Abstract

Bottom-up and top-down control of phytoplankton is one of the most important hypothesis that explains and predicts the structure of aquatic community. Our aim was to elucidate whether predation and resource limitation can control phytoplankton composition and abundance in a subtropical shallow lake with groundwater connection to the river system. During 12 months, the lake was sampled at three points. Physico-chemical parameters, phytoplankton and zooplankton were sampled fortnightly, whereas fish were sampled every 3 months. The results showed that Euglenophyta dominated the total biovolume, followed by Dinophyta and Cryptophyta.
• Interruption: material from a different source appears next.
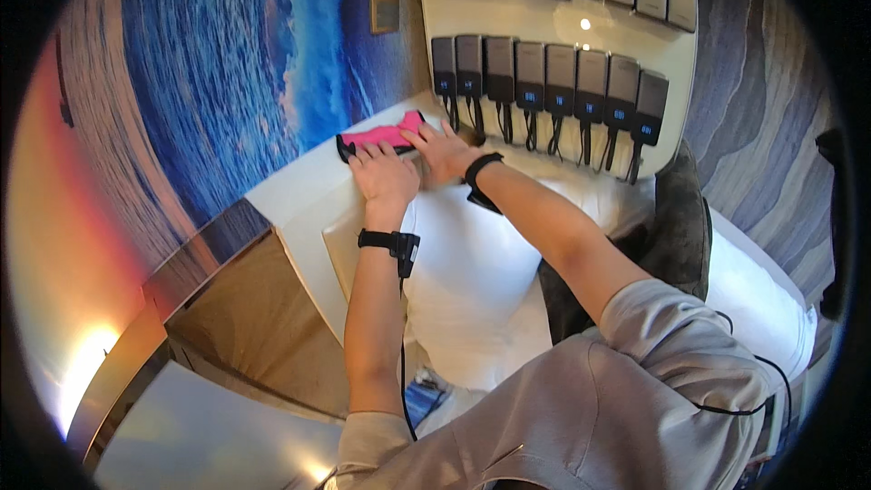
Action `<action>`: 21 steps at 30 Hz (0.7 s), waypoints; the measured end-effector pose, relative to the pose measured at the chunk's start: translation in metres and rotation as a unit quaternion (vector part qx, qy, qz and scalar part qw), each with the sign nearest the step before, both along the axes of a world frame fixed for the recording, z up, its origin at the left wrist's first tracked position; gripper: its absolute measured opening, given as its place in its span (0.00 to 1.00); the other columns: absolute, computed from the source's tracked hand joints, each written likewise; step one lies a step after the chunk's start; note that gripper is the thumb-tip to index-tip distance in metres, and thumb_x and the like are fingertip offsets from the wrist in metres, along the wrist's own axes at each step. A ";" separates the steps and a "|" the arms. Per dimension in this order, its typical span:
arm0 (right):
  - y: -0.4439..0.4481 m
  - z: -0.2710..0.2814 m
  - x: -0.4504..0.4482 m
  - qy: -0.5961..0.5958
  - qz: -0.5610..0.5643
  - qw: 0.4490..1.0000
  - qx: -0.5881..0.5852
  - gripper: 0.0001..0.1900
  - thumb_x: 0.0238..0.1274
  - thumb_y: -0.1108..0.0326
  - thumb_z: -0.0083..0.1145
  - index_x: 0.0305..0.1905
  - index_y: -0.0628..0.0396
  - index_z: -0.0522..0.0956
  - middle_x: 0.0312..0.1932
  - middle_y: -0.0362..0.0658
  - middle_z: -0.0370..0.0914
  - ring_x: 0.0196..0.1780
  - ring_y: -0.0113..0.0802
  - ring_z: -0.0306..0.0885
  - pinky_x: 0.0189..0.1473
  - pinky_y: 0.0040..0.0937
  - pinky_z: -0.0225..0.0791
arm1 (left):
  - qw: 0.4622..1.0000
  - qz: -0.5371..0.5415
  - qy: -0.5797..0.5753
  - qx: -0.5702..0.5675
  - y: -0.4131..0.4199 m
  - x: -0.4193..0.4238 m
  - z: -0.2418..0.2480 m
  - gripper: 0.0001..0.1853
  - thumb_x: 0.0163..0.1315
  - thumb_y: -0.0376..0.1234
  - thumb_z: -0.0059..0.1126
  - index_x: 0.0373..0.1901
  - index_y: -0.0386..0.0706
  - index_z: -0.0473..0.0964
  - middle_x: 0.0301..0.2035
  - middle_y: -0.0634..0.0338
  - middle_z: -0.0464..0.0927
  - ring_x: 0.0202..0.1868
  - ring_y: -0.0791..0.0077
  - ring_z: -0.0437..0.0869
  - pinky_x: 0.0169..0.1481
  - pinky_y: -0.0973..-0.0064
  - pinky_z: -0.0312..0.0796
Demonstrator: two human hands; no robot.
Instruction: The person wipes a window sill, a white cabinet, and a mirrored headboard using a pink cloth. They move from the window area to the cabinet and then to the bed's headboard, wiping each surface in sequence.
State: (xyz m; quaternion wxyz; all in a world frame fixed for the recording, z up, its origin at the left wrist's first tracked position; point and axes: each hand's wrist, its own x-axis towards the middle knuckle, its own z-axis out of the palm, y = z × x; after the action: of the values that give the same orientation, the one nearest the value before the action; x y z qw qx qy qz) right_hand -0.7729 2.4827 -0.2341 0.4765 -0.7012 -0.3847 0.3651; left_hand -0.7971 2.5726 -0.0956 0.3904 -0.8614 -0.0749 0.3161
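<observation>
A pink cloth item with black edging (pixel 374 136) lies on a white ledge (pixel 299 184) beside the wall; its exact kind I cannot tell. My left hand (pixel 384 173) rests on its lower edge with the fingertips on the fabric. Just to the right, my right hand (pixel 442 151) touches its right end with spread fingers. Whether either hand grips the cloth is not clear, as the fingers cover part of it. Each wrist wears a black strap, the left one bearing a small black device (pixel 406 253) with a cable.
Beyond my right hand stands a pale board (pixel 503 10) with two rows of power banks (pixel 559 78), cables plugged into them. White bedding (pixel 476 272) and a dark cushion (pixel 680 231) lie before me. A wall with an ocean picture (pixel 204 68) rises at the left.
</observation>
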 end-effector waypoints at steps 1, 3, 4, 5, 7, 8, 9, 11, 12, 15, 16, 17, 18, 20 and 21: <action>0.007 -0.007 -0.005 -0.011 0.012 1.000 -0.012 0.55 0.55 0.45 0.69 0.83 0.51 0.51 0.80 0.58 0.54 0.86 0.53 0.45 0.83 0.63 0.35 | 1.000 -0.017 0.000 -0.006 0.003 0.003 -0.001 0.31 0.69 0.49 0.50 0.65 0.37 0.75 0.63 0.40 0.78 0.69 0.45 0.74 0.73 0.50 0.59; 0.021 -0.014 -0.005 -0.013 -0.044 0.999 -0.014 0.52 0.57 0.50 0.71 0.83 0.47 0.53 0.79 0.56 0.58 0.85 0.54 0.51 0.81 0.65 0.43 | 0.996 -0.091 -0.009 -0.005 0.013 0.008 -0.004 0.26 0.67 0.43 0.53 0.62 0.39 0.77 0.57 0.46 0.81 0.63 0.52 0.78 0.67 0.57 0.64; 0.024 -0.013 0.000 -0.009 -0.056 0.998 -0.006 0.51 0.58 0.51 0.71 0.83 0.46 0.54 0.78 0.56 0.60 0.84 0.53 0.54 0.81 0.65 0.45 | 0.991 -0.130 -0.020 -0.011 0.021 0.008 -0.003 0.24 0.66 0.41 0.55 0.60 0.40 0.78 0.55 0.48 0.82 0.61 0.55 0.79 0.65 0.58 0.65; 0.025 -0.009 0.001 -0.004 -0.066 0.998 0.002 0.50 0.59 0.52 0.70 0.83 0.44 0.55 0.78 0.56 0.62 0.82 0.53 0.57 0.80 0.65 0.48 | 0.985 -0.166 -0.031 -0.017 0.025 0.003 0.002 0.22 0.65 0.39 0.56 0.58 0.40 0.79 0.52 0.50 0.83 0.58 0.57 0.80 0.62 0.60 0.67; 0.009 0.003 0.001 -0.059 -0.087 0.994 0.033 0.32 0.66 0.61 0.60 0.75 0.43 0.67 0.64 0.52 0.76 0.67 0.48 0.75 0.70 0.58 0.62 | 0.975 -0.169 -0.103 -0.097 0.016 -0.005 0.014 0.12 0.56 0.28 0.59 0.42 0.44 0.82 0.38 0.57 0.82 0.47 0.61 0.80 0.51 0.63 0.67; 0.001 0.012 0.003 -0.084 -0.078 0.992 0.044 0.26 0.67 0.64 0.57 0.70 0.43 0.72 0.57 0.49 0.81 0.59 0.46 0.81 0.66 0.54 0.65 | 0.975 -0.149 -0.110 -0.122 0.010 -0.012 0.027 0.13 0.56 0.27 0.59 0.43 0.43 0.83 0.38 0.57 0.83 0.47 0.61 0.80 0.51 0.63 0.67; -0.011 0.024 0.003 -0.112 -0.069 0.990 0.050 0.22 0.68 0.66 0.53 0.65 0.43 0.77 0.50 0.46 0.86 0.51 0.44 0.86 0.62 0.51 0.68 | 0.972 -0.129 -0.121 -0.152 -0.006 -0.018 0.047 0.14 0.55 0.26 0.58 0.43 0.43 0.83 0.38 0.57 0.83 0.46 0.61 0.80 0.51 0.63 0.68; -0.034 0.031 -0.021 -0.208 -0.056 0.969 0.122 0.17 0.67 0.68 0.54 0.59 0.45 0.78 0.42 0.46 0.87 0.44 0.44 0.86 0.53 0.46 0.68 | 0.954 -0.109 -0.185 -0.209 -0.050 -0.030 0.088 0.17 0.54 0.23 0.58 0.45 0.43 0.84 0.39 0.57 0.84 0.47 0.61 0.81 0.52 0.61 0.68; -0.070 0.056 -0.029 -0.214 -0.002 0.968 0.131 0.19 0.65 0.69 0.53 0.61 0.47 0.78 0.40 0.46 0.86 0.43 0.44 0.86 0.52 0.45 0.68 | 0.959 -0.052 -0.197 -0.198 -0.073 -0.057 0.105 0.19 0.54 0.23 0.58 0.47 0.44 0.84 0.39 0.56 0.85 0.49 0.60 0.82 0.53 0.60 0.68; -0.180 0.095 -0.046 -0.249 0.117 0.955 0.111 0.21 0.63 0.70 0.54 0.62 0.49 0.79 0.35 0.45 0.85 0.41 0.44 0.85 0.50 0.44 0.68 | 0.958 0.082 -0.219 -0.168 -0.151 -0.137 0.130 0.20 0.52 0.22 0.60 0.48 0.44 0.84 0.39 0.54 0.86 0.49 0.55 0.84 0.55 0.56 0.67; -0.211 0.098 -0.048 -0.231 0.167 0.955 0.088 0.19 0.63 0.69 0.54 0.59 0.49 0.80 0.33 0.44 0.85 0.41 0.44 0.85 0.49 0.44 0.68 | 0.948 0.154 -0.204 -0.188 -0.175 -0.162 0.132 0.18 0.53 0.23 0.61 0.47 0.44 0.84 0.38 0.53 0.86 0.48 0.54 0.84 0.55 0.55 0.67; -0.243 0.099 -0.049 -0.210 0.218 0.951 0.066 0.17 0.63 0.69 0.55 0.56 0.50 0.81 0.32 0.44 0.85 0.40 0.44 0.85 0.49 0.44 0.68 | 0.933 0.229 -0.187 -0.206 -0.200 -0.186 0.134 0.17 0.53 0.24 0.62 0.45 0.44 0.84 0.38 0.52 0.86 0.47 0.52 0.85 0.56 0.54 0.67; -0.269 0.100 -0.045 -0.179 0.255 0.949 0.041 0.11 0.63 0.66 0.56 0.48 0.48 0.84 0.30 0.43 0.85 0.39 0.44 0.85 0.51 0.43 0.68 | 0.915 0.269 -0.191 -0.232 -0.225 -0.203 0.134 0.15 0.54 0.25 0.64 0.44 0.44 0.84 0.38 0.52 0.86 0.46 0.52 0.85 0.56 0.53 0.68; -0.316 0.109 -0.032 -0.095 0.253 0.962 0.027 0.07 0.61 0.64 0.60 0.41 0.46 0.87 0.31 0.45 0.86 0.40 0.49 0.85 0.48 0.46 0.72 | 0.880 0.335 -0.191 -0.277 -0.263 -0.213 0.132 0.12 0.55 0.26 0.66 0.42 0.45 0.84 0.37 0.51 0.86 0.46 0.51 0.85 0.56 0.53 0.68; -0.336 0.115 -0.025 -0.071 0.233 0.969 0.031 0.07 0.60 0.63 0.62 0.41 0.46 0.87 0.32 0.46 0.86 0.40 0.50 0.85 0.47 0.47 0.73 | 0.864 0.361 -0.195 -0.294 -0.281 -0.216 0.135 0.12 0.55 0.27 0.67 0.42 0.44 0.84 0.37 0.51 0.86 0.46 0.51 0.85 0.55 0.53 0.68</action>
State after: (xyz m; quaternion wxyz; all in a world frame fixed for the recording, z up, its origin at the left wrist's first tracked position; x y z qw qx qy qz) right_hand -0.7978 2.1463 -0.1189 0.3709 -0.6012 -0.5818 0.4031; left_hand -1.0133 2.2911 0.0398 -0.0443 -0.8932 -0.3586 0.2677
As for the species composition, Chlorophyta was the dominant group (80 species recorded), followed by phylum Cyanobacteria (26 species recorded). Redundancy analysis (RDA) indicated that temperature and nitrate + nitrite concentration mainly explained biovolume changes, with zooplankton predation not having any measurable effect on phytoplankton during the high-water (HW) period. During low-water (LW) period top-down by fish was more important. At higher taxonomic resolution (species biovolume), phosphorus was another controlling factor. We concluded that phytoplankton in this lake is mainly regulated by hydrological changes as a macrofactor that affects nutrient availability and other environmental conditions. Even though bottom-up top-down forces do not have a central effect, we found evidence of positive nutrient influences at the HW period and fish effect at the LW period.